Phylogenetic analysis is continually improving our knowledge of MRSA epidemiology in the NICU. 35 37 Utilizing WGS data, Harris et al 37 successfully tracked MRSA between the community and hospital, documenting transmission between infants and parents in the postnatal ward and eventually identifying a colonized HCW as the source. 37 Both Koser et al 35 and Nubel et al 36 identified several epidemiological linkages among neonates based on WGS data. In contrast, we found that a large proportion of the cases were unrelated. Our findings are more consistent with those of Price et al, 20 who demonstrated that only 18.9% of S. aureus transmission events in the ICU were linked to other colonized patients, concluding that patient-to-patient transmission was rare in that setting. The diversity of isolates in our study may reflect a larger epidemic within the hospital or community, which would require more extensive sampling of environmental fomites, HCWs, parents in the peri- and postnatal periods, and visitors. Prospective studies should incorporate such sampling strategies to identify potential reservoirs serving as sources of MRSA introduction into the NICU. As with similar studies, MRSA surveillance in the NICU may not capture the true prevalence of colonization because neonates may be discharged before surveillance cultures are collected. Additionally, some patients may become colonized or develop infection after discharge and would be missed in the absence of follow-up or hospital readmission. As a result, some transmission events between patients may have been missed.

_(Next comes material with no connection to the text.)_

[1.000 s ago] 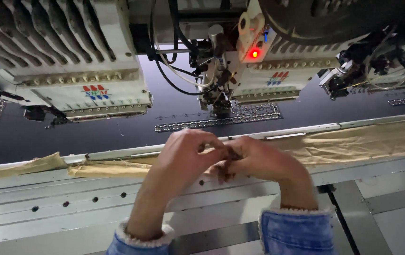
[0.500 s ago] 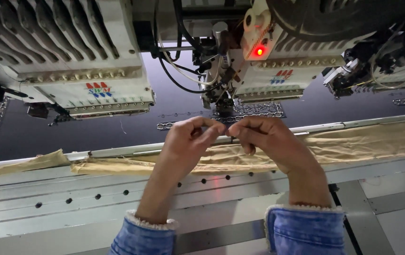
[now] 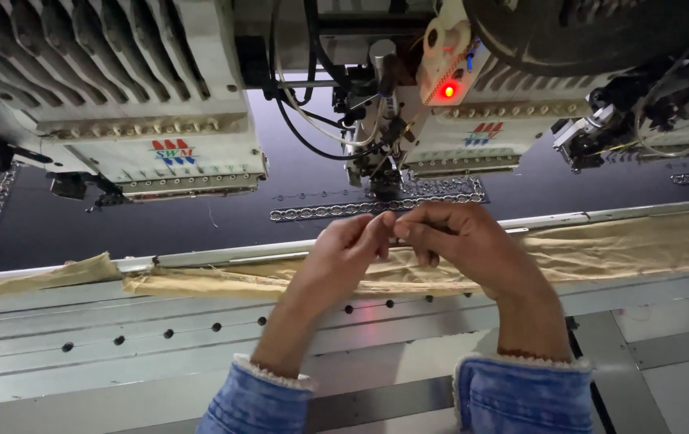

In conclusion, phylogenetic analysis is rapidly emerging as the next stage in the evolution in molecular (now termed genomic) epidemiology. 15 The application of WGS additionally extends to the determination of genotypic antibiotic resistance and virulence. 38 , 39 WGS may provide improved turnaround time for diagnostic purposes with the added benefit of enhanced surveillance, outbreak detection, and investigation. With the availability of benchtop sequencers (eg, Illumina’s MiSeq), real-time analysis delivering actionable results is increasingly feasible. 16 , 19 These technologies are further facilitated by the development of streamline software packages, such as Ridom’s SeqSphere, that reduce computational demands and simplify analysis. While this technology may not be readily available in all clinical laboratories, the transition will likely follow that of previous technology such as automated PCR (eg, GeneXpert). Meanwhile, public health reference laboratories in the Centers for Disease Control and Prevention’s laboratory response network already provide the infrastructure for widespread implementation of WGS. Last, as with all laboratory methods, WGS alone cannot replace the need for surveillance and epidemiological investigation. 40 WGS should be employed in concert with traditional epidemic investigation techniques.


Financial support: This work was supported in part by the NIH/NCATS Clinical and Translational Science Award to the University of Florida (no. UL1 TR000064).

Potential conflicts of interest: All authors report no conflicts of interest relevant to this article.